Ran out of memory on GPU

2019-05-06 14:02:27.264629: I tensorflow/stream_executor/dso_loader.cc:152] successfully opened CUDA library libcublas.so.10.0 locally
2019-05-06 14:02:30.554284: W tensorflow/core/common_runtime/bfc_allocator.cc:211] Allocator (GPU_0_bfc) ran out of memory trying to allocate 3.45GiB. The caller indicates that this is not a failure, but may mean that there could be performance gains if more memory were available.
2019-05-06 14:02:30.555624: W tensorflow/core/common_runtime/bfc_allocator.cc:211] Allocator (GPU_0_bfc) ran out of memory trying to allocate 3.02GiB. The caller indicates that this is not a failure, but may mean that there could be performance gains if more memory were available.
2019-05-06 14:02:30.884528: W tensorflow/core/common_runtime/bfc_allocator.cc:211] Allocator (GPU_0_bfc) ran out of memory trying to allocate 1.72GiB. The caller indicates that this is not a failure, but may mean that there could be performance gains if more memory were available.
2019-05-06 14:02:32.482456: W tensorflow/core/common_runtime/bfc_allocator.cc:211] Allocator (GPU_0_bfc) ran out of memory trying to allocate 1.72GiB. The caller indicates that this is not a failure, but may mean that there could be performance gains if more memory were available.
2019-05-06 14:02:32.482999: W tensorflow/core/common_runtime/bfc_allocator.cc:211] Allocator (GPU_0_bfc) ran out of memory trying to allocate 2.54GiB. The caller indicates that this is not a failure, but may mean that there could be performance gains if more memory were available.
2019-05-06 14:02:34.231668: W tensorflow/core/common_runtime/bfc_allocator.cc:211] Allocator (GPU_0_bfc) ran out of memory trying to allocate 2.32GiB. The caller indicates that this is not a failure, but may mean that there could be performance gains if more memory were available.
2019-05-06 14:02:35.367897: W tensorflow/core/common_runtime/bfc_allocator.cc:211] Allocator (GPU_0_bfc) ran out of memory trying to allocate 2.27GiB. The caller indicates that this is not a failure, but may mean that there could be performance gains if more memory were available.
2019-05-06 14:02:35.949636: W tensorflow/core/common_runtime/bfc_allocator.cc:211] Allocator (GPU_0_bfc) ran out of memory trying to allocate 2.09GiB. The caller indicates that this is not a failure, but may mean that there could be performance gains if more memory were available.
2019-05-06 14:05:05.327823: W tensorflow/core/common_runtime/bfc_allocator.cc:211] Allocator (GPU_0_bfc) ran out of memory trying to allocate 2.11GiB. The caller indicates that this is not a failure, but may mean that there could be performance gains if more memory were available.
2019-05-06 14:05:05.629307: W tensorflow/core/common_runtime/bfc_allocator.cc:211] Allocator (GPU_0_bfc) ran out of memory trying to allocate 2.08GiB. The caller indicates that this is not a failure, but may mean that there could be performance gains if more memory were available.

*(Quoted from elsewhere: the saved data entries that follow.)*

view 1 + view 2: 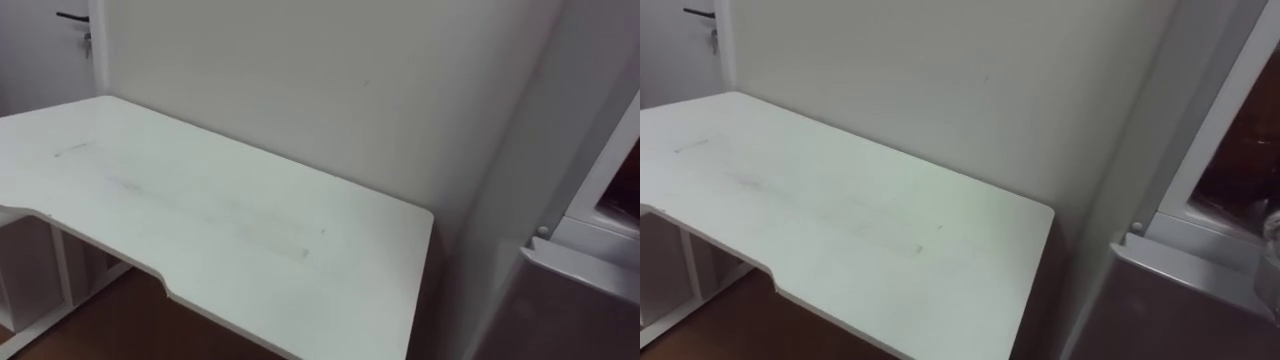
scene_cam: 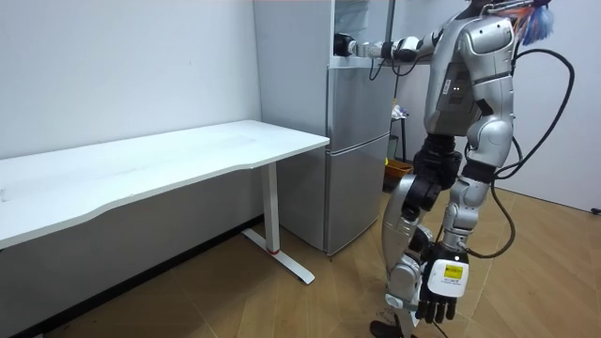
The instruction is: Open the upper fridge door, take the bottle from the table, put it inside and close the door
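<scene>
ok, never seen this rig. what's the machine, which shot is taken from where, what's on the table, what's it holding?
It is a two-legged humanoid robot with two arms, each ending in a five-fingered hand. The room view comes from a camera standing in the room. The two eye views come from a stereo camera on its head, so they show one scene. It stands at the grey fridge, beside a white table whose top is bare. Its right hand reaches up to the fridge's upper compartment; whether it holds the bottle is too small to tell. Its left hand hangs low at its side, fingers relaxed, holding nothing.
</scene>
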`<state>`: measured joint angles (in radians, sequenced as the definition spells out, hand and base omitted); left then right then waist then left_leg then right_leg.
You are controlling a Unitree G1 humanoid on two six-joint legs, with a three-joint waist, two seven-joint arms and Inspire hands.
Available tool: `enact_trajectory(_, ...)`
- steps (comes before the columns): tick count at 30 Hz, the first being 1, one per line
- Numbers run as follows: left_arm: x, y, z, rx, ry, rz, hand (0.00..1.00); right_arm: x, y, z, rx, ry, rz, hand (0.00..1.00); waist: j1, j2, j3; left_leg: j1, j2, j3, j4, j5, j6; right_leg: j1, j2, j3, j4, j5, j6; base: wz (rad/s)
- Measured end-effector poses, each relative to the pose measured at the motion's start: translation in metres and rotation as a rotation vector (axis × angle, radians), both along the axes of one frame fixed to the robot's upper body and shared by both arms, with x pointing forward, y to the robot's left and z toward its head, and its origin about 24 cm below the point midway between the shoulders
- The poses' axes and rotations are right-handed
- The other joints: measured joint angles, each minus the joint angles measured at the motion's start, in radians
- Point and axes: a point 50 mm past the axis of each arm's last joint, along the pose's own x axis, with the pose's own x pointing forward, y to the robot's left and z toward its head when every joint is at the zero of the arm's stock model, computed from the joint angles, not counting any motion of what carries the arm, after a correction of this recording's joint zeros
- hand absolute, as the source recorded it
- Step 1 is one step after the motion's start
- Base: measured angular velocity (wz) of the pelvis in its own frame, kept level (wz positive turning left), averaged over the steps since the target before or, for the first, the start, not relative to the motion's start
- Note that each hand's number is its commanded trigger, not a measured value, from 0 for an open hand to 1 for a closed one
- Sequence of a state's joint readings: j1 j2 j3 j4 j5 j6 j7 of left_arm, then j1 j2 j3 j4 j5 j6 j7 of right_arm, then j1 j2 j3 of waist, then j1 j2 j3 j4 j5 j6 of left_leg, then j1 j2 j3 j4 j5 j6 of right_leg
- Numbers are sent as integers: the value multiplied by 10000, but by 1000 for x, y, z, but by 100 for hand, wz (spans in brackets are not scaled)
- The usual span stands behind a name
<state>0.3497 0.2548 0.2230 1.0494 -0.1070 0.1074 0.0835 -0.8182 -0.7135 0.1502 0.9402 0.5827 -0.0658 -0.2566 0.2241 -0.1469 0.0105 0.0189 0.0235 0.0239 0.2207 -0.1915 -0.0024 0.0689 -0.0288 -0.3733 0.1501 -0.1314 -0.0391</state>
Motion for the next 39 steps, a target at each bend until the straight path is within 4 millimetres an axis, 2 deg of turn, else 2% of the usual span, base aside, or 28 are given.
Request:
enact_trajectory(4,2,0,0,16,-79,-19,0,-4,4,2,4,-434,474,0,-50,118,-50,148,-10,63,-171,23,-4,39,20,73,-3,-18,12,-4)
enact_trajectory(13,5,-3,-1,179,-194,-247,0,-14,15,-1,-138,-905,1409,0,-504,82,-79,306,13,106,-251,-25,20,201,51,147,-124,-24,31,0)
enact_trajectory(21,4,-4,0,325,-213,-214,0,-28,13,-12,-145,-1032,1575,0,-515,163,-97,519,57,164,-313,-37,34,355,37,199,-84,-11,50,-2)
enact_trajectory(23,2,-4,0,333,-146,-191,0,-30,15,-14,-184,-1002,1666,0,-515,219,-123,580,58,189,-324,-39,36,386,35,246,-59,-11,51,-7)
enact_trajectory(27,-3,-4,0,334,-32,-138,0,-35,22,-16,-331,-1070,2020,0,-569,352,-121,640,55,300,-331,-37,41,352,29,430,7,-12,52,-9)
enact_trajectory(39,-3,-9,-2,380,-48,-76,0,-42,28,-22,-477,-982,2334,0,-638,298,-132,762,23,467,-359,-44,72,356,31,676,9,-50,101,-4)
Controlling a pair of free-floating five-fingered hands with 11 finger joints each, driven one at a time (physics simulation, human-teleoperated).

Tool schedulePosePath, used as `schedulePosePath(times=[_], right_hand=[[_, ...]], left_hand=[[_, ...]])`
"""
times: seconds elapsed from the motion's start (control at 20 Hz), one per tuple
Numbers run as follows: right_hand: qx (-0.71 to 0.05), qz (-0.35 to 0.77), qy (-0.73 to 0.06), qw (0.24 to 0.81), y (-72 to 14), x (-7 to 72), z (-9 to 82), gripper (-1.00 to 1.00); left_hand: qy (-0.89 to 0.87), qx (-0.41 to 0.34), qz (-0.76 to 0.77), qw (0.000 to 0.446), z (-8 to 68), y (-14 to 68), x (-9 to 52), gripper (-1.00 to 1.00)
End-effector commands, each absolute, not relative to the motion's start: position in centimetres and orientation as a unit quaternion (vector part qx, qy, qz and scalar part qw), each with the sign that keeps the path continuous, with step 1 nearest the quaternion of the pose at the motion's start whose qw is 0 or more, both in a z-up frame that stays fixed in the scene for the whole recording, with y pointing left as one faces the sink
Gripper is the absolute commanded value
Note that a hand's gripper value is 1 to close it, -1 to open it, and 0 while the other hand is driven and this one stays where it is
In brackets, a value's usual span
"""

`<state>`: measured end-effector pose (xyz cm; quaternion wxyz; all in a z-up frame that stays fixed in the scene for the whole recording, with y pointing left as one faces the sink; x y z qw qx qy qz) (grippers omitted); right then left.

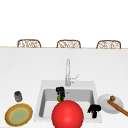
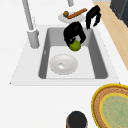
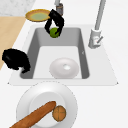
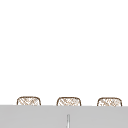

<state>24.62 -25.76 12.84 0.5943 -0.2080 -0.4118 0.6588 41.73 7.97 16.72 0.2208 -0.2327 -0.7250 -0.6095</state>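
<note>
Left side view shows the left hand (image 2: 73, 32) with fingers curled round a green fruit (image 2: 75, 45) (a lime, perhaps), held just under the fingertips, above the sink (image 2: 43, 62) and a white bowl (image 2: 63, 64). Right hand (image 1: 94, 110) hangs curled, holding nothing. A loose pinch could drop the fruit into the basin.

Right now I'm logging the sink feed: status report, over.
Left hand shut on green fruit, above sink. Right hand curled, idle at sink's right edge. White bowl below.
</note>
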Motion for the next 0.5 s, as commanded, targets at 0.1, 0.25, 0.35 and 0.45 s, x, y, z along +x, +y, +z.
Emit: schedulePosePath(times=[0.1, 0.25, 0.35, 0.45], right_hand=[[-0.208, 0.659, -0.412, 0.594, -25.8, 24.6, 12.8, 0.0], [-0.208, 0.659, -0.412, 0.594, -25.8, 24.6, 12.8, 0.0], [-0.208, 0.659, -0.412, 0.594, -25.8, 24.6, 12.8, 0.0], [-0.208, 0.659, -0.412, 0.594, -25.8, 24.6, 12.8, 0.0]], left_hand=[[-0.743, -0.204, -0.604, 0.204, 12.8, 4.4, 42.5, 1.0], [-0.746, -0.2, -0.603, 0.199, 10.8, 2.5, 42.9, 1.0], [-0.748, -0.194, -0.605, 0.19, 9.8, 1.2, 42.9, 1.0], [-0.75, -0.189, -0.605, 0.189, 8.5, 0.1, 43.0, 1.0]])
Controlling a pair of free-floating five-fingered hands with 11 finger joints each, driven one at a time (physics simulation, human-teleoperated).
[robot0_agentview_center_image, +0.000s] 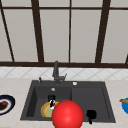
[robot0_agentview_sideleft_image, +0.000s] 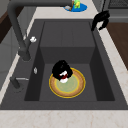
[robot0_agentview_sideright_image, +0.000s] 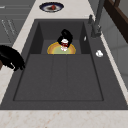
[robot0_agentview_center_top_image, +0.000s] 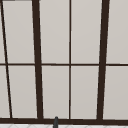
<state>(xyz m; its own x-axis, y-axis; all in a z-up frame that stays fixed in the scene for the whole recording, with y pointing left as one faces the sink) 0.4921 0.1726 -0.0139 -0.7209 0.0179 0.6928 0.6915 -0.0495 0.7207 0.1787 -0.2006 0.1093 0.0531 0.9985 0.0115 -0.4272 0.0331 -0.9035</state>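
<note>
Fingers first: the left hand (robot0_agentview_center_image: 51, 99) is curled down over a small white-and-red object (robot0_agentview_sideleft_image: 63, 76), pinching it right above the yellow plate (robot0_agentview_sideleft_image: 75, 86). What that little object is, or which way it points, I cannot tell; it sits tucked under the fingers, just over the plate's back edge. In the right side view the same hand (robot0_agentview_sideright_image: 65, 37) hangs over the plate (robot0_agentview_sideright_image: 56, 50), knuckles up, fingertips pointing down.

The plate lies flat on the floor of the sink's deep basin (robot0_agentview_sideleft_image: 45, 82), green centre, yellow-brown rim, round, so no long axis to speak of.

Over to the right hand (robot0_agentview_center_image: 91, 115): it hovers at the front edge of the sink's shallow drainer side, fingers curled loosely downward, holding nothing. The left side view has it (robot0_agentview_sideleft_image: 100, 20) above the counter edge.

Outward now: a dark matte sink (robot0_agentview_center_image: 105, 100) set in a pale marbled counter (robot0_agentview_center_image: 15, 86), dark faucet (robot0_agentview_center_image: 56, 72) at the back. A dark plate (robot0_agentview_center_image: 5, 103) rests on the counter at left, a blue plate (robot0_agentview_center_image: 125, 105) at right. A red ball (robot0_agentview_center_image: 67, 114) looms in front. Behind, a big window with dark frames (robot0_agentview_center_top_image: 37, 62).
</note>
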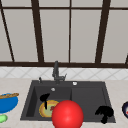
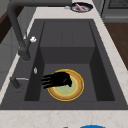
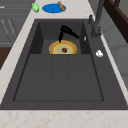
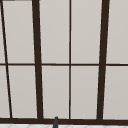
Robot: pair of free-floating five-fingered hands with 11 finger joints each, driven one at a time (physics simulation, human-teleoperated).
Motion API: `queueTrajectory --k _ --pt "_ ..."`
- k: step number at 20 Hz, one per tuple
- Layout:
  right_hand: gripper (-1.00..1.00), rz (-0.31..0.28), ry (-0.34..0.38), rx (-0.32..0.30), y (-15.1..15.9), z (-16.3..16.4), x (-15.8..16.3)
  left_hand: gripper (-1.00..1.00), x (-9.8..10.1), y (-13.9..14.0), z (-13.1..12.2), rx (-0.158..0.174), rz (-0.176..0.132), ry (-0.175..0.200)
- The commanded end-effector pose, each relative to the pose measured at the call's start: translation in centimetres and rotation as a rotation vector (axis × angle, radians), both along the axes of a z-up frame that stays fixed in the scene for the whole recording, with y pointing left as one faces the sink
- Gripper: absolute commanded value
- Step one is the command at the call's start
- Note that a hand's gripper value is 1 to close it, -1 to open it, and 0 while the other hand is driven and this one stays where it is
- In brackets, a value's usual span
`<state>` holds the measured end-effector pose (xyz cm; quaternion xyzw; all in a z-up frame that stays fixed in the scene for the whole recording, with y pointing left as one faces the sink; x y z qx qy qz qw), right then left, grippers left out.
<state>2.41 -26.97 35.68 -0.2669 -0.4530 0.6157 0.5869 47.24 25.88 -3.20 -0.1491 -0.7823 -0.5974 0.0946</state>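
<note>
The left hand [image 2: 58, 79] hovered over the yellow plate [image 2: 75, 90] in the sink [image 2: 67, 32], fingers straight, seemingly just above it; the right hand [image 1: 105, 112], curled, hung near the sink's front rim.

Even, bright render light; pale window [image 4: 70, 32] backlit; faint shadows in sink [image 1: 87, 100]; soft blur throughout.
</note>
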Motion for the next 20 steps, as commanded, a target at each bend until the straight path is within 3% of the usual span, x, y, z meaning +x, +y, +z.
queueTrajectory --k 1,20 --pt "0.00 0.000 0.000 0.000 0.0 0.0 0.0 -1.00 0.0 0.2 -0.4 0.125 -0.017 -0.016" --pt "0.00 0.000 0.000 0.000 0.0 0.0 0.0 -1.00 0.6 1.5 -2.3 0.382 0.048 -0.011"
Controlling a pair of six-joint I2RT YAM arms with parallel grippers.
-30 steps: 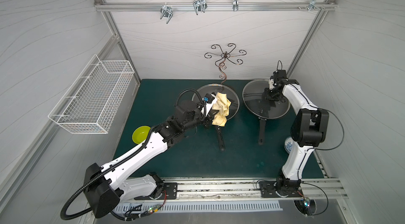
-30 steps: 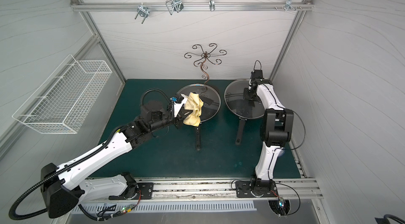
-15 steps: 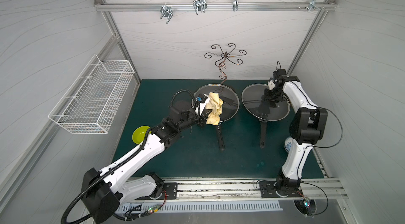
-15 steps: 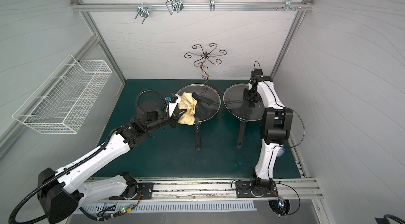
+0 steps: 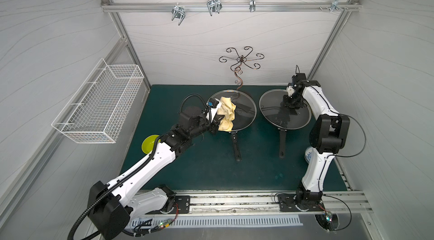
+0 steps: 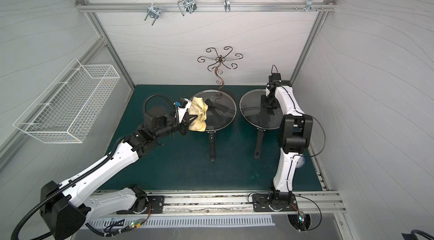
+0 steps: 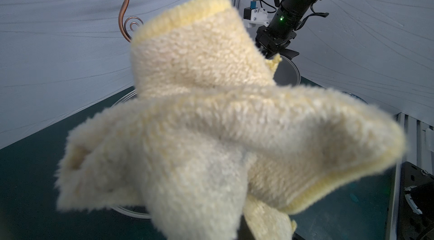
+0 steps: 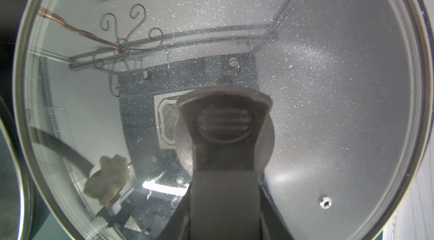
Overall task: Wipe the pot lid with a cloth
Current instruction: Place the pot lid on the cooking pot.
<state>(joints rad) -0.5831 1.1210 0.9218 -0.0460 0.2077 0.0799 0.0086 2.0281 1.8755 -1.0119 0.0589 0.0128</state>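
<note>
Dark green matting covers the surface [image 5: 211, 168] inside a white-walled booth, with a wire basket [image 5: 98, 107] hung on the left wall and a copper scroll stand [image 5: 242, 62] at the back. Both top views show the left fingers [image 5: 218, 119] clenched on the cloth [image 5: 226, 114], which hangs bunched over the near-left rim of a glass lid [image 5: 244, 119] lying on a frying pan [image 5: 236, 147]. Only the left wrist view shows the cloth's fuzzy pile and its brighter yellow hem; there it fills the frame and hides the fingers.

Just beside that pan, the right fingers [image 5: 289, 104] are clamped on the black handle [image 8: 224, 119] of the pot lid [image 5: 277, 119], above a second pan [image 5: 281, 142]. The left wrist view shows this lid tilted under the right arm. The right wrist view alone reveals white specks scattered across the glass, a small vent hole [image 8: 324, 202] near the rim, and a dim reflection of the cloth.

A lime-green bowl [image 5: 148, 147] beside the left arm appears in just a single top view.
</note>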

Does this mean that GPU is not being used? I am using a tensorflow:latest-gpu-py3 image

The GPU is definitely being used. Such warnings are fairly normal as you push the batch size toward its upper limit. One place they can arise is in autotuning convolution algorithms. Some GPU conv algorithms require allocating temporary workspaces. If allocation of the workspace fails, the above warning is issued, but autotuning continues over GPU algos with smaller workspace requirements.

InvalidArgumentError: Tensor input_image:0, specified in either feed_devices or fetch_devices was not found in the Graph

I’m getting this error and I can’t get it fixed. Could it be due to those warnings stated above?